The task: Within the following material, tally each line that contains the string "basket". Give the tally only.
────────────────────
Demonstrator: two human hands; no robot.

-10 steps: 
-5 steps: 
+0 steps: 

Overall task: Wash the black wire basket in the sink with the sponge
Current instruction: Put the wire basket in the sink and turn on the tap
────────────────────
Task answer: 2